The doctor is in!

Back in 2017, Jake Borelli joined ABC’s long-running Grey’s Anatomy in a recurring role as Dr. Levi Schmitt, a med student dubbed “Glasses” by his peers because, well, for one he wore glasses! But also he was a bit of a klutz and his specs once fell into a patient during surgery.

From such humble beginnings, Schmitt has grown into a true fan favorite, and Borelli is now in the middle of his sixth season with the award-winning drama (which was just renewed for a 20th season).

Along the way, Schmitt has found himself—and Borelli has, too. When the character came out as gay in a landmark 2018 episode, the actor came out publicly, writing on Instagram, “To all of you who feel like little Levis out there, know that I do too, that you are seen, and that we’re all in this together.”
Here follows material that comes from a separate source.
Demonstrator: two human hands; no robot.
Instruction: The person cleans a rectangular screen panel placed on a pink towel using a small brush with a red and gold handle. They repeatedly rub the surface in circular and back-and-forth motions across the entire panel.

Since then, Borelli has been a proud and vocal advocate for the LGBTQ+ community, and has appeared in a number of other projects, like Freeform’s charming gay rom-com The Thing About Harry.
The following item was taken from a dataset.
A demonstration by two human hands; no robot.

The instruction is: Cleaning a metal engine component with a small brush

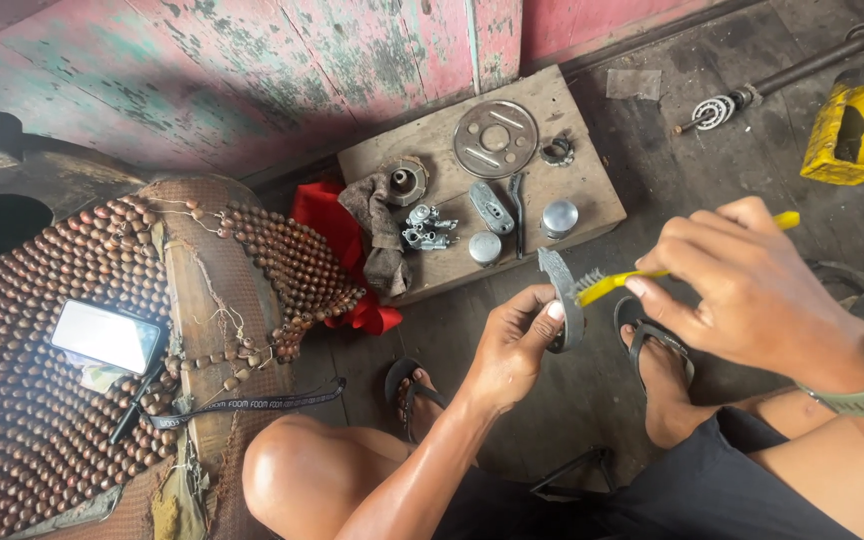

After catching up at the GLAAD Media Awards—where Grey’s was once again nominated for Outstanding TV Drama—we invited Borelli to the hot seat as the latest guest in our rapid-fire Q&A series, Dishin’ It. In our conversation, the actor touches on everything from his early childhood crush to his ideal roadtrip playlist to all the ways Dr. Levi Schmitt has changed his life.
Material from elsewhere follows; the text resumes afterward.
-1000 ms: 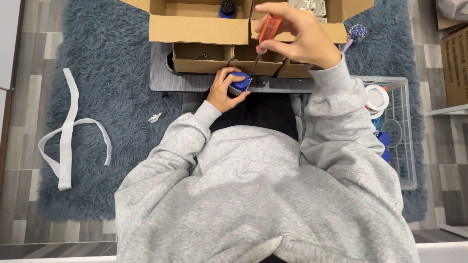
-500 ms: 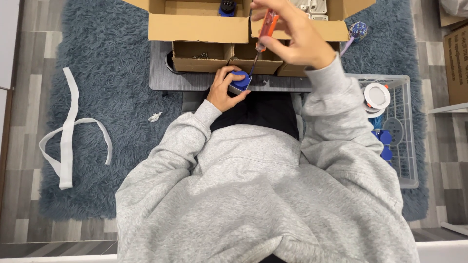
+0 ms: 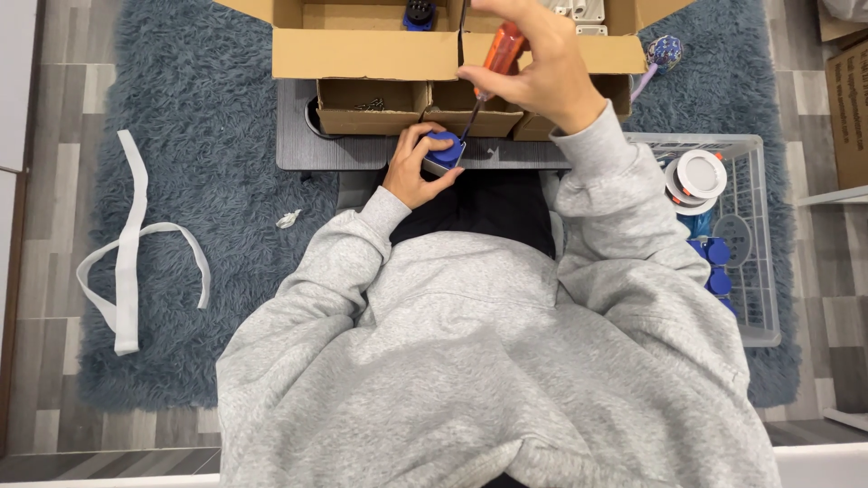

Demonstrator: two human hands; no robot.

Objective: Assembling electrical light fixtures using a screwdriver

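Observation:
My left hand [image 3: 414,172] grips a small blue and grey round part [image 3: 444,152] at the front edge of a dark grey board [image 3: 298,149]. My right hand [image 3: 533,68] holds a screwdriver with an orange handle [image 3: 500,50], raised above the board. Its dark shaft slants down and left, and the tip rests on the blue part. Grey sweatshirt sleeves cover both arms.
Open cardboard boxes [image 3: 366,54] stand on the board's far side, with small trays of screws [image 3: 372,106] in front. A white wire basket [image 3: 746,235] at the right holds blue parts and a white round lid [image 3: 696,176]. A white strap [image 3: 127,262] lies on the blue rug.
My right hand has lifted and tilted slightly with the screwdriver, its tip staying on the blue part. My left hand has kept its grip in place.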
Is there a piece of media—whether a movie, TV series, book, album, games, etc…—that you consider a big part of your own coming-out journey, or that has played an important part in exploring your own queerness? Why does it stand out to you?

To be honest, I grew up watching Survivor and I’m still obsessed. Survivor was one of the first television shows where I saw queer people as a child and these were REAL queer people with full lives and flaws and huge assets. They were strong and intelligent and they gave me an idea of what a queer person could be outside of the stereotypes I might have heard as a kid.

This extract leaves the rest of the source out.